Americans are utterly obsessed with their constitution. They treat it like a holy book, despite (and perhaps sometimes because of) the fact that it’s pretty much impossible to convince enough people to change these days, despite it also needing changes.
This is a legal proceeding and the constitution is the fundamental basis for legal precedence in the US.
The government’s argument is not that this right cannot exist but that it is not presently defined.
This is a legal proceeding and the constitution is the fundamental basis for legal precedence in the US.
Someone should tell that to the supreme court.
Good to know that nobody will be held accountable for the end of the world.
It won’t matter if the world is ending. In the mean time since you’re also contributing, start the blame there.
Yeah, that’s the spirit! Let’s all just blame ourselves for being born into a system which actively prevents you from choosing not to be a part of it! ^/s
But seriously though, individual action can be a little helpful and it’s worth doing the parts that aren’t an excessive cognitive load, but it’s much, much more effective to have government regulate environmental action. Choosing to compost your vegetable scraps is helpful, but it pales in comparison to the industrial yard 30 miles over burning guzzoline by the kiloliter like they’re in some sort of Mad Maxian hellscape.

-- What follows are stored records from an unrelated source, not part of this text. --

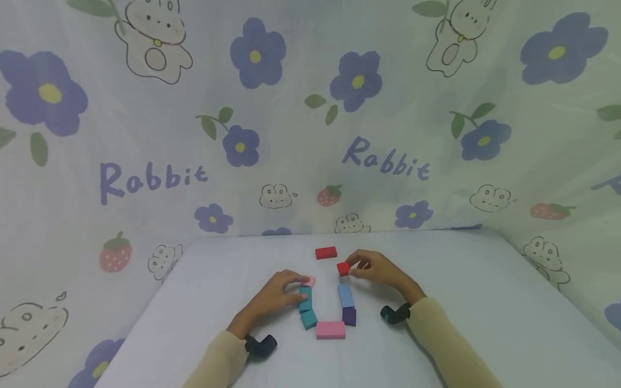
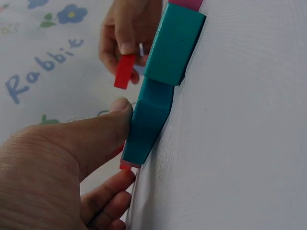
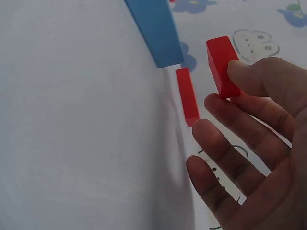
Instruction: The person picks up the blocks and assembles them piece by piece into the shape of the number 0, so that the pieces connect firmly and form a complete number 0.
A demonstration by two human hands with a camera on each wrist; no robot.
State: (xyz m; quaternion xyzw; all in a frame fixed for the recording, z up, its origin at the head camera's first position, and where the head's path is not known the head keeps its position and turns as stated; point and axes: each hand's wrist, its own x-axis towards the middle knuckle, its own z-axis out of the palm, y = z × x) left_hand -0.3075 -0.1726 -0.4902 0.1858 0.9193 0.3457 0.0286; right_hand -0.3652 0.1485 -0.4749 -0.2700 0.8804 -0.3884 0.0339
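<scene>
My left hand [image 1: 276, 291] rests at the left side of a U-shaped row of blocks. Its fingertips touch a small light pink block [image 1: 310, 281], and the thumb lies against a teal block [image 2: 151, 112]. Beside that sits a second teal block [image 1: 308, 319]. Between thumb and fingertips, my right hand [image 1: 375, 268] pinches a small red block [image 3: 223, 62], raised off the table beyond the light blue block [image 1: 345, 296]. In the right wrist view, its other fingers are spread and loosely bent. Part of the left hand's index finger is hidden in the left wrist view.
A dark purple block [image 1: 349, 316] meets the light blue one, and a larger pink block [image 1: 331, 330] forms the near end. Another red block [image 1: 326, 253] lies farther back on the white table [image 1: 218, 258]. A printed curtain [image 1: 301, 129] hangs behind.
</scene>
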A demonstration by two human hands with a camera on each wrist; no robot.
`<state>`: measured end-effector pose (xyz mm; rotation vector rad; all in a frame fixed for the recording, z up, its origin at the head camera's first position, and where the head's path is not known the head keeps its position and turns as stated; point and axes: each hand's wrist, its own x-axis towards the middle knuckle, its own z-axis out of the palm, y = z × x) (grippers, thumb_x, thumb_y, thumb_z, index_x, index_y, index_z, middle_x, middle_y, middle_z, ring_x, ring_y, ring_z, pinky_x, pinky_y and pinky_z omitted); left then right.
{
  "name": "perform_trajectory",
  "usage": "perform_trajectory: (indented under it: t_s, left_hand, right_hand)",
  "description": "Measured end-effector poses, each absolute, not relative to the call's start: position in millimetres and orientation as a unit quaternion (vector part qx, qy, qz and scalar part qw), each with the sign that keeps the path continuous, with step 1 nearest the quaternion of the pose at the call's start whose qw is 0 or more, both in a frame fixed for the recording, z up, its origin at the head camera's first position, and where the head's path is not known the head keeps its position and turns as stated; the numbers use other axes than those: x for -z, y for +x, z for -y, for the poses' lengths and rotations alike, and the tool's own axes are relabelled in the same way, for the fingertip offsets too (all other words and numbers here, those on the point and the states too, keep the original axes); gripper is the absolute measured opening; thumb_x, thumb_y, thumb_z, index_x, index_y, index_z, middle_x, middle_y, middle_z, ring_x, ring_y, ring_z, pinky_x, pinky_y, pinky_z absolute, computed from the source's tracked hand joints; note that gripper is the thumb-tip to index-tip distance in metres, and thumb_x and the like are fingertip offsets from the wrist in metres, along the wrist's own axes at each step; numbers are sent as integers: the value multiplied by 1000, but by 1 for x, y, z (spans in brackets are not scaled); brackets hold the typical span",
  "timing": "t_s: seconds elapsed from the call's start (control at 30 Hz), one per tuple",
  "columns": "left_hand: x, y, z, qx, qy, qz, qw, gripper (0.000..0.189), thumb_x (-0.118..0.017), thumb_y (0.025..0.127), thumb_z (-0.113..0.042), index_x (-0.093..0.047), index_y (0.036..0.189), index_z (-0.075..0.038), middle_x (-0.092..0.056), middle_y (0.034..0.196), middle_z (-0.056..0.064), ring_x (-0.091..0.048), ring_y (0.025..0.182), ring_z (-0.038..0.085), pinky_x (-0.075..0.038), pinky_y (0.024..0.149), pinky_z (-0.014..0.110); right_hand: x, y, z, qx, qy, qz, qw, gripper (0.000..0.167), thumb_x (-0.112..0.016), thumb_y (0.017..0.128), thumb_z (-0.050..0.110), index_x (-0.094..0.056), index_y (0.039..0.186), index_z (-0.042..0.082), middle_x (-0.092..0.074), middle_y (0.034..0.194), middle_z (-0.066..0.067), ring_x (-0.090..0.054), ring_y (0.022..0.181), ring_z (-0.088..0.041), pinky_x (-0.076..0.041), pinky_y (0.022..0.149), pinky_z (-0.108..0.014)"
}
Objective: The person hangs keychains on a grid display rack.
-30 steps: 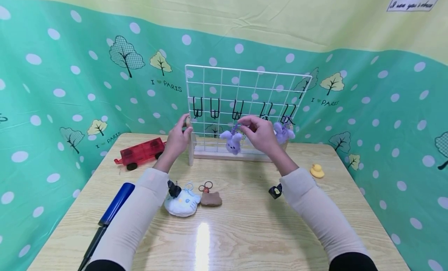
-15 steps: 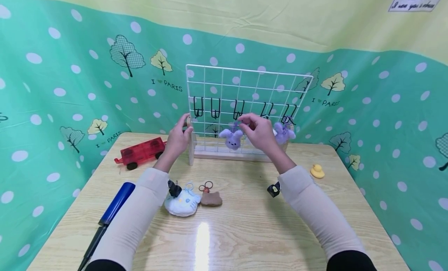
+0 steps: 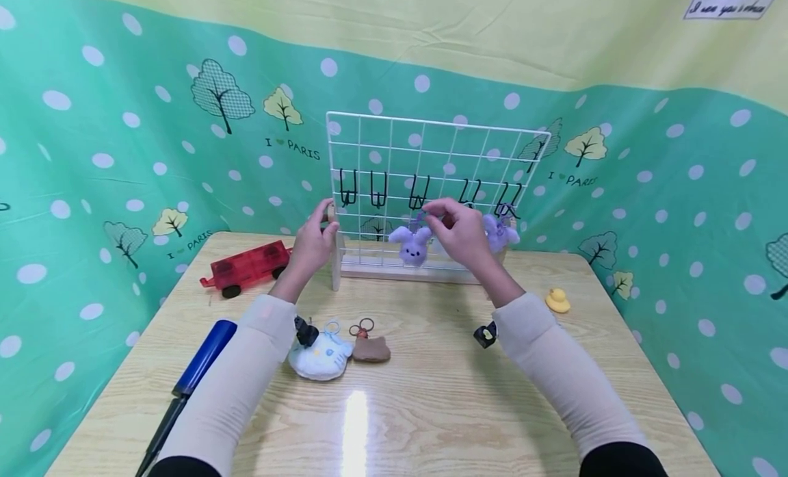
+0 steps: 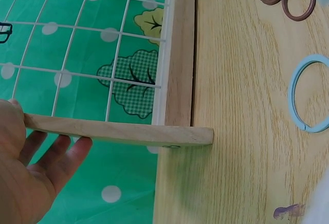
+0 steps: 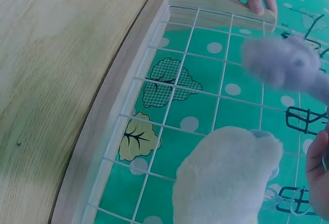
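Note:
My right hand (image 3: 458, 234) pinches the strap of a purple bunny plush keychain (image 3: 412, 247), which hangs in front of the white wire grid rack just below its middle black hook (image 3: 418, 200). In the right wrist view this bunny (image 5: 282, 62) is blurred. My left hand (image 3: 314, 246) grips the rack's wooden side post (image 4: 118, 130), fingers behind it. A second purple bunny plush (image 3: 500, 232) hangs from the rightmost hook, partly hidden by my right hand. Beside it a white plush (image 5: 223, 178) hangs on the rack, mostly covered by that hand in the head view.
On the table lie a white-and-blue cat plush keychain (image 3: 320, 357) and a brown plush keychain (image 3: 371, 350). A red toy wagon (image 3: 246, 267) stands left of the rack, a blue cylinder with a black handle (image 3: 206, 357) lies nearer. At right sits a yellow duck (image 3: 557, 300).
The held bunny has swung round from a tilt to face forward, and its strap has shifted slightly with my right fingers. My left hand stays on the post.

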<state>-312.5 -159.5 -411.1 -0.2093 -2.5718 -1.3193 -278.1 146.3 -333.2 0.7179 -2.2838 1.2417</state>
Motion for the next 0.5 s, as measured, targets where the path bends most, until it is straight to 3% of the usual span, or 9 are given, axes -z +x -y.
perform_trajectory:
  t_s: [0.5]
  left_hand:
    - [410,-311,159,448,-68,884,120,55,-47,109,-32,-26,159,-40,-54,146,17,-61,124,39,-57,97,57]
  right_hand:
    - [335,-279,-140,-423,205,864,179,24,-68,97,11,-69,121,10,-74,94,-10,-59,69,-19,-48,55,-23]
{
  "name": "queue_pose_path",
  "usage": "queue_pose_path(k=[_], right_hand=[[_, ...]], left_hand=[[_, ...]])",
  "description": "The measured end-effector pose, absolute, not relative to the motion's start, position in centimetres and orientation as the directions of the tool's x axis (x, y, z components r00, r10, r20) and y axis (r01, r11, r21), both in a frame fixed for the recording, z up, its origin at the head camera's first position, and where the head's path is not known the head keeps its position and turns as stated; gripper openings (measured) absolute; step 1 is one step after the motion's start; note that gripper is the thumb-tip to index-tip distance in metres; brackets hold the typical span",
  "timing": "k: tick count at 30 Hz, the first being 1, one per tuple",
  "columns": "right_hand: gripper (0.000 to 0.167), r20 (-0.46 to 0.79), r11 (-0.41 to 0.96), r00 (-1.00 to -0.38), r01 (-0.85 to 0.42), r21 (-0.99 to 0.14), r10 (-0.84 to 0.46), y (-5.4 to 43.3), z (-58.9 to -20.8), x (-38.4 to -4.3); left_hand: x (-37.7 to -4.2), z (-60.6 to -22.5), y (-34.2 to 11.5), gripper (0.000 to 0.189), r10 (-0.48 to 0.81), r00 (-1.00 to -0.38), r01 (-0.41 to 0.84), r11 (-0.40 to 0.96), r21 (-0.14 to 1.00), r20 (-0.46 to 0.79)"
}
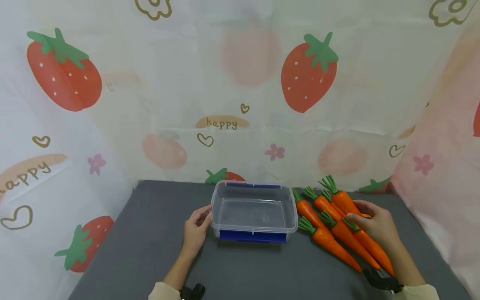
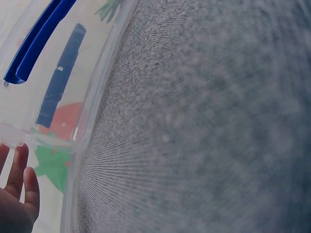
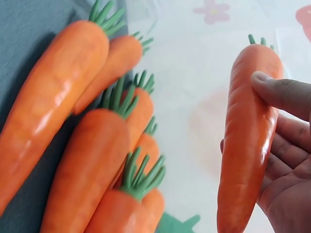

That’s always been happening and its always been futile. We have major problems yet the focus is on everything but. We focus on hatred over insignificant bullshit and how we’re victimized because people don’t agree with every aspect of more mundane things. This presidential election we’ll put a senial old man, who we aren’t even sure runs the government, up against a sociopath who cares primarily about winning and little else, because we don’t want to admit that we might have been wrong about guns, sexuality, etc. Meanwhile the candidate that cares most about the environment doesn’t stand a chance because of one or two things we nitpick andsayy he’s wrong about, that he doesn’t fall into line with our collective and mutually shared toxic justifications for hatred of “the bad guys from the other party”. There’s a lot of various reasons, that are too many to mention, which arrived us to where we are with climate change and those reasons go back at least half a century. I think today, however, as a mob or a society or a community or whatever you want to call it, we’re the dumbest we’ve ever been and that’s what we are when the stakes are the highest and the problem is VERY immediate. We got here through a cult mentality of hate and justification of that by choosing to be victims. With respect to inaction on climate change, if it weren’t the political case, we would gave been using mostly nuclear power for the past 40 years. It wasn’t politicians or lobbyist that resisted when it was on the table, it was people influenced by pop culture, musicians, actors… the same shit as today, same sing being sung for the sane reason but withdifferent lyrics that fit the narrative at the time. There’s people here complaining that the people responsible for the end of the world aren’t held accountable and at the same time voting for what public bathrooms people use is more relevant than our literal survival. If that doesn’t imply that we are a collective pack of idiots, then I’m a 10 foot tall wizard with a 16 inch penis.
Are you really going to use the line that we can accomplish much as individual contributors? While everyone can change habits to make very minor differences, the real issues like with governments and large corporations.
No. I have an issue with people feeling victimized and placing blame on others as if the shit sandwich we’re all going to eat can be reasonably blamed on an entity as if a moment existed in the history of human behavior and politics where we weren’t already screwed long ago.